En los cerros de lo que ahora se conoce como el distrito del Agustino, cuenta el escritor Ricardo Palma en sus Tradiciones Peruanas (1872) que existió una mujer en la época de los conquistadores españoles que poseía una riqueza comparable solamente con los más altos señores del Tawantinsuyo. Su nombre era el de Catalina Huanca y cuentan los historiadores que sus tesoros compuestos de oro, plata y piedras preciosas se encuentran aún ocultos en las profundidades de los cerros del Agustino.

Aquella mujer que merecía el respeto de los propios españoles había heredado una fortuna incomparable para la época gracias a sus lazos sanguíneos con el Apu Alaya, cacique de la nación Huanca, lo que hoy se viene a conocer como Huancayo. Mujer noble y de buen corazón, Catalina terminó siendo ahijada nada menos que de Francisco Pizarro, esto debido a un pacto entre los Huancas y los españoles para enfrentar a sus eternos rivales: los incas, quienes estaban comandados por Manco Inca.

Muerto el Apu Alaya, Catalina pasó a ser una de las mujeres más poderosas del siglo XVI, heredando propiedades, vasallos, y rentas provenientes de las minas de oro y plata.
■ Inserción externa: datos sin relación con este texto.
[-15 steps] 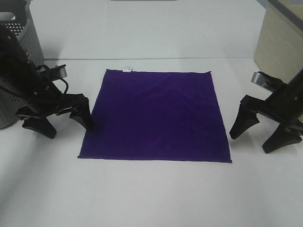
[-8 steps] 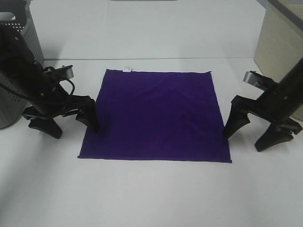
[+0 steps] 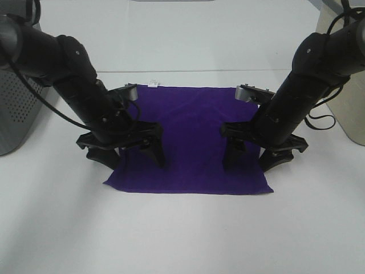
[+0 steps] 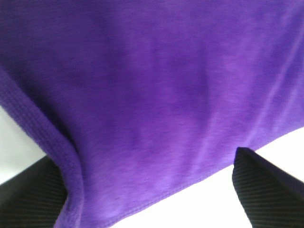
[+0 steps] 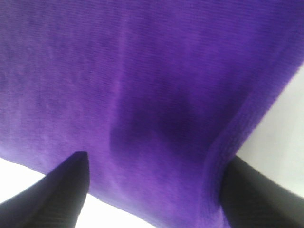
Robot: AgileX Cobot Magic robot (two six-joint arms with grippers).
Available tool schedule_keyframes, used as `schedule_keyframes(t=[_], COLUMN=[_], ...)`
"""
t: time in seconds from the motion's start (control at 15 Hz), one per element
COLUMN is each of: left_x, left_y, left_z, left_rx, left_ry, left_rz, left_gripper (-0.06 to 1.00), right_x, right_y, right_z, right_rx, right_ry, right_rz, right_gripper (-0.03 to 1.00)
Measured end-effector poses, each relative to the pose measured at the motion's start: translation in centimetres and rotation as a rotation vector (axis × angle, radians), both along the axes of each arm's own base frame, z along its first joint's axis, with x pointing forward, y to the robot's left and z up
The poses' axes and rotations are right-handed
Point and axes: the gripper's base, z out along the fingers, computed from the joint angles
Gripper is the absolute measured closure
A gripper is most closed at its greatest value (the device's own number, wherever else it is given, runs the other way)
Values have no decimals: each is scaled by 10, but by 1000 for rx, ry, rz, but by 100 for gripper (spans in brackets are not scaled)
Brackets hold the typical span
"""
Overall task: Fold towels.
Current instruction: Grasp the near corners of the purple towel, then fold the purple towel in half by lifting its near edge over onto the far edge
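The deep purple towel (image 3: 194, 128) lies flat on the white table, its small white tag (image 3: 153, 84) on the far edge. My left gripper (image 3: 130, 157) is open and down at the near left corner, one finger on the cloth and one just outside the left edge. My right gripper (image 3: 254, 158) is open at the near right corner, straddling the right edge the same way. In the left wrist view the towel (image 4: 152, 85) fills the frame between the spread fingers (image 4: 266, 190). The right wrist view shows the same: the towel (image 5: 142, 71) and the fingers (image 5: 57, 194).
A grey perforated bin (image 3: 17, 108) stands at the far left. A beige box (image 3: 342, 63) stands at the right edge. Bare white table (image 3: 182, 234) lies in front of the towel.
Both arms have swung inward from beside the towel and lowered onto its near corners. The towel's near corners have shifted slightly inward. Both grippers stay open.
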Motion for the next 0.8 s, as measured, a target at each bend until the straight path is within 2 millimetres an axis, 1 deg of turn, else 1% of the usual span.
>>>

La entonces curaca Catalina pasaba sus días entre Lima y Huancayo, y cuando le tocaba viajar a la costa lo hacía con un séquito de 300 indígenas y 50 mulas cargadas de los metales más codiciados por el ser humano, pues entre el trayecto gustaba por donar una pequeña parte de su riqueza a los más necesitados.

Ya en Lima, cuentan los historiadores, ella solía asentarse en las curvas de los cerros de El Agustino, mandando a esconder sus tesoros en lo más recóndito de esas tierras para que no sea vista por extraños ni avaros.

Así pasaron los siglos y esa dorada fortuna continuaría solapada por el ruido de los mototaxis, las fiestas, el bullicio callejero, el quehacer diario de miles de agustinianos que cuentan haber escuchado sonidos extraños de personas taladrando los intestinos de su famoso cerro, tal como lo hiciera hace casi cien años el presidente Sánchez Cerro, u otros cazadores de fortunas que de cuando en cuando se aventuran sigilosos en los laberintos de El Agustino, tratando de contemplar, al menos una vez, los tesoros de Catalina Huanca.